=== The data ===

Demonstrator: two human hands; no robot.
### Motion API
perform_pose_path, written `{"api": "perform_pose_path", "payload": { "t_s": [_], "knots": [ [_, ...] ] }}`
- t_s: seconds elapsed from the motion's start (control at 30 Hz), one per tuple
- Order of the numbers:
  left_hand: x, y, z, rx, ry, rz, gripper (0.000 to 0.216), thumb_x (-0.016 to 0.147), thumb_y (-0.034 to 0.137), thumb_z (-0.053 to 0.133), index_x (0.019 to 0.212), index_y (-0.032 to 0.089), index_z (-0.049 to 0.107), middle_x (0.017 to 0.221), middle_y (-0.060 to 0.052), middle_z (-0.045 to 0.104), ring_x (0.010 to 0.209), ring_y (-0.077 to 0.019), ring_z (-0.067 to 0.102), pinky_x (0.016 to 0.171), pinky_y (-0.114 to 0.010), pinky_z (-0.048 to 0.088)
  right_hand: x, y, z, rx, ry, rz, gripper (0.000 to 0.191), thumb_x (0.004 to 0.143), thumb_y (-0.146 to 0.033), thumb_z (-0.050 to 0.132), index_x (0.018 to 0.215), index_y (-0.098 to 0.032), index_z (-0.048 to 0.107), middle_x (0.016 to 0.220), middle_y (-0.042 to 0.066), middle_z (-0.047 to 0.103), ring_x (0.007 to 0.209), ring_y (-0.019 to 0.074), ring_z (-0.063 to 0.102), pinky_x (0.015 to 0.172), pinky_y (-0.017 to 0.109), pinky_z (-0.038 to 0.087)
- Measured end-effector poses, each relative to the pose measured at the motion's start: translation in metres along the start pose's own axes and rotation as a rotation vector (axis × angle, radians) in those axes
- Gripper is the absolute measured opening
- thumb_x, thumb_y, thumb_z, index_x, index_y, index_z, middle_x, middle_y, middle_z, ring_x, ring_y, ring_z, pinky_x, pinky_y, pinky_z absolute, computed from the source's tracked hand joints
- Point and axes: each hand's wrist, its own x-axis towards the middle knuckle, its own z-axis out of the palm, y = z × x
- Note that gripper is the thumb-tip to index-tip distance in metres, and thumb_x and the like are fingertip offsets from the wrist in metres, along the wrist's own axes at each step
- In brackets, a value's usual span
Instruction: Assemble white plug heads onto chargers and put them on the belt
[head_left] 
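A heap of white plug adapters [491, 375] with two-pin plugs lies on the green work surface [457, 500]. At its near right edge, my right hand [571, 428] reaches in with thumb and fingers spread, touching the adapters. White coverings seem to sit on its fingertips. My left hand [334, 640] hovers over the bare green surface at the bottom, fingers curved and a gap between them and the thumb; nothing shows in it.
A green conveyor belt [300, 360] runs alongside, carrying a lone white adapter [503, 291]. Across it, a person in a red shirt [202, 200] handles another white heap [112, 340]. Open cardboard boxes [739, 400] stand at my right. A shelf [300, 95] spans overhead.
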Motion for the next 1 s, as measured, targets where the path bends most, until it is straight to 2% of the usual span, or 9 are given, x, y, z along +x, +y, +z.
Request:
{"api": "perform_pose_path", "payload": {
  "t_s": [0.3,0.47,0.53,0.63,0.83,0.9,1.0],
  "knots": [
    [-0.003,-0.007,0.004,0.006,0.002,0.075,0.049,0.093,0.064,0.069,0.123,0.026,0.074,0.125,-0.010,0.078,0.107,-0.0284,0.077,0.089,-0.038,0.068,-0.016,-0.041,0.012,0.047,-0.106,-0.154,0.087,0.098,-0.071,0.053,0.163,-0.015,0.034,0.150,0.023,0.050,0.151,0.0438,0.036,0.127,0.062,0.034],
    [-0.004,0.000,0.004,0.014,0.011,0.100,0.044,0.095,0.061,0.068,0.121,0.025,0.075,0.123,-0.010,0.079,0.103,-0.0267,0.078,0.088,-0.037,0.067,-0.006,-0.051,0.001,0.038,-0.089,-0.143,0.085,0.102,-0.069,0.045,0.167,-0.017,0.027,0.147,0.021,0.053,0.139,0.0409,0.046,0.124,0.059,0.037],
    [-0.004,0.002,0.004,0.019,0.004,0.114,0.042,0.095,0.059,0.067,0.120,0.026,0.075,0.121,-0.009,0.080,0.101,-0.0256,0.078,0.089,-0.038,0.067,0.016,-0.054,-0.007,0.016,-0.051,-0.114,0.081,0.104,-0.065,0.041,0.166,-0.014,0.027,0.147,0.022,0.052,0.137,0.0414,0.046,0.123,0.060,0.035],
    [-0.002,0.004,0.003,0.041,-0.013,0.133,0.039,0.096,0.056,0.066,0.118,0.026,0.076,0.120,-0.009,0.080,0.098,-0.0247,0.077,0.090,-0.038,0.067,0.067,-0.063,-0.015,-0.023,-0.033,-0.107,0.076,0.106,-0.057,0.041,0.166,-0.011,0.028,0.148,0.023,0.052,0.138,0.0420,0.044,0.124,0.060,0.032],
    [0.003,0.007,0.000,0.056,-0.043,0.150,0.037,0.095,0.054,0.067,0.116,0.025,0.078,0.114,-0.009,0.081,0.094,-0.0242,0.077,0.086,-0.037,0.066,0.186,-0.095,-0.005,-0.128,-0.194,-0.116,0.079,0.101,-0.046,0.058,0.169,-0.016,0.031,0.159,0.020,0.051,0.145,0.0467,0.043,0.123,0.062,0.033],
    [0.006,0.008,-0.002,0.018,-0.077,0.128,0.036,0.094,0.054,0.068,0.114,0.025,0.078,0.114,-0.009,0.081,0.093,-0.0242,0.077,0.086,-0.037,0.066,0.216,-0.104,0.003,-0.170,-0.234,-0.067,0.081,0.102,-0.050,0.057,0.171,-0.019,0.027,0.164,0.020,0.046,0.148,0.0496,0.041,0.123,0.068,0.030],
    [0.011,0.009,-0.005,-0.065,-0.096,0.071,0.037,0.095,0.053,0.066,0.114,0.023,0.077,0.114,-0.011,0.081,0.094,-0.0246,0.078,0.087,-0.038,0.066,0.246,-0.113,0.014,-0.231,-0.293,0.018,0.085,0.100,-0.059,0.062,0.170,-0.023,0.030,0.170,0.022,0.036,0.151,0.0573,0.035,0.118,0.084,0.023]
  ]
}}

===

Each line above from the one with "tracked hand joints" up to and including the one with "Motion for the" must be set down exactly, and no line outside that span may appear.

- thumb_x, thumb_y, thumb_z, index_x, index_y, index_z, middle_x, middle_y, middle_z, ring_x, ring_y, ring_z, pinky_x, pinky_y, pinky_z absolute, computed from the source's tracked hand joints
- Point and axes: each hand's wrist, its own x-axis towards the middle knuckle, its own z-axis out of the palm, y = z × x
- Note that gripper is the thumb-tip to index-tip distance in metres, and thumb_x and the like are fingertip offsets from the wrist in metres, along the wrist's own axes at each step
- In brackets, a value's usual span
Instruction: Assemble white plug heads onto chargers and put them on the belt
[head_left] 
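A heap of white plug adapters [491, 375] with two-pin plugs lies on the green work surface [457, 500]. At its near right edge, my right hand [571, 428] reaches in with thumb and fingers spread, touching the adapters. White coverings seem to sit on its fingertips. My left hand [334, 640] hovers over the bare green surface at the bottom, fingers curved and a gap between them and the thumb; nothing shows in it.
A green conveyor belt [300, 360] runs alongside, carrying a lone white adapter [503, 291]. Across it, a person in a red shirt [202, 200] handles another white heap [112, 340]. Open cardboard boxes [739, 400] stand at my right. A shelf [300, 95] spans overhead.
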Motion for the next 1 s, as measured, targets where the path bends most, until it is straight to 2% of the usual span, or 9 are given, x, y, z along +x, +y, +z.

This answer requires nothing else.